-- To do --
The reply should hold every line of the data below, unchanged, and none of the pictures.

-- Collected data --

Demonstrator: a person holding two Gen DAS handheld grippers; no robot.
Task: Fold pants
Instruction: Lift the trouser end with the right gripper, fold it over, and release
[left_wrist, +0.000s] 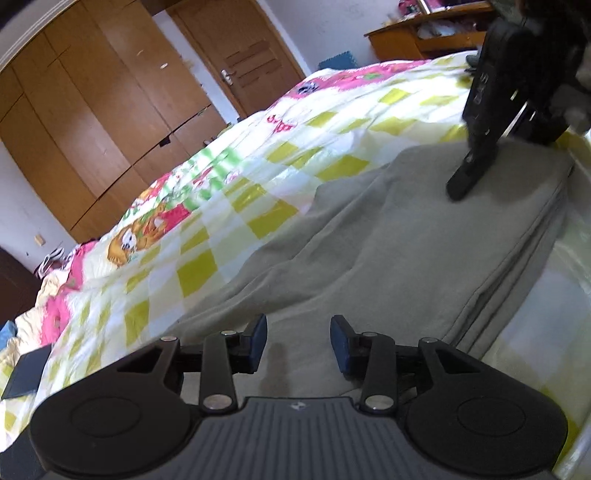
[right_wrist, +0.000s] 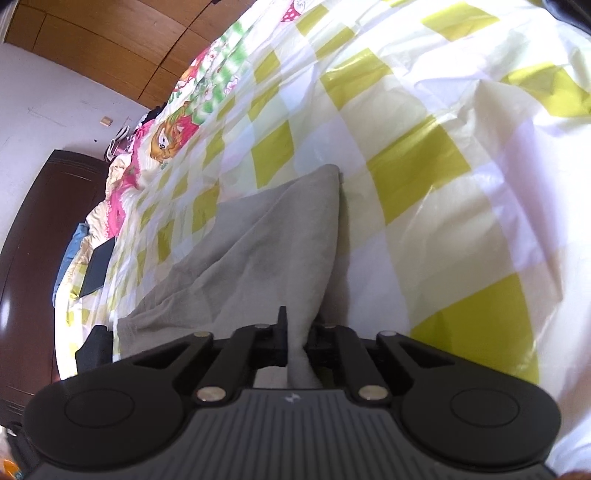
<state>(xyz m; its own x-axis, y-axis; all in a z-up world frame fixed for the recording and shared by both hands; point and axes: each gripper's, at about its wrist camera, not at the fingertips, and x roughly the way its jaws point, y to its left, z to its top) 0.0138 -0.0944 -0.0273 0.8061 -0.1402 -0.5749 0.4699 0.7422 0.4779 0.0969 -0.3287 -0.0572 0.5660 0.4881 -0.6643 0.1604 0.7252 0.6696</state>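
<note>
My left gripper (left_wrist: 299, 341) hangs unclenched over the grey pants (left_wrist: 388, 251) lying partly folded on the checked quilt (left_wrist: 221, 206), while my right gripper (right_wrist: 295, 339) pinches their fabric, its fingertips mostly buried in cloth.

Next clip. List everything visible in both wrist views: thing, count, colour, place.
pants: one, grey-beige, partly folded on the bed, layered edge at right.
bedspread: one, white and yellow-green checks with pink cartoon prints, covering the bed.
wardrobe: one, light wood, far wall.
door: one, light wood, beside wardrobe.
desk: one, wooden, cluttered, beyond the bed.
dark flat object: one, black, bed's far edge.
headboard: one, dark brown.
left hand-held gripper: open above pants.
right hand-held gripper: shut on pants fabric.
</note>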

-- Result of this exercise --
Demonstrator: a person holding two Gen DAS handheld grippers; no robot.
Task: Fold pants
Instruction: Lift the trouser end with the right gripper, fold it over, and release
[left_wrist, +0.000s] 
[right_wrist, +0.000s] 
<state>(xyz m; its own x-axis, y-axis; all in a z-up world frame fixed for the recording and shared by both hands; point and axes: each gripper's, at about its wrist camera, not at the fingertips, and x roughly the way its jaws point, y to its left, z to its top) 0.0138 -0.0944 -0.0273 0.8061 -0.1402 -0.5749 0.4699 0.7422 0.4779 0.0969 -0.3287 -0.0572 0.5660 0.4881 -0.6643 0.1604 0.7252 0.6696</state>
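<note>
My left gripper (left_wrist: 299, 341) hangs unclenched over the grey pants (left_wrist: 388, 251) lying partly folded on the checked quilt (left_wrist: 221, 206), while my right gripper (right_wrist: 295, 339) pinches their fabric, its fingertips mostly buried in cloth.

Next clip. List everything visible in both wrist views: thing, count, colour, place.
pants: one, grey-beige, partly folded on the bed, layered edge at right.
bedspread: one, white and yellow-green checks with pink cartoon prints, covering the bed.
wardrobe: one, light wood, far wall.
door: one, light wood, beside wardrobe.
desk: one, wooden, cluttered, beyond the bed.
dark flat object: one, black, bed's far edge.
headboard: one, dark brown.
left hand-held gripper: open above pants.
right hand-held gripper: shut on pants fabric.
</note>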

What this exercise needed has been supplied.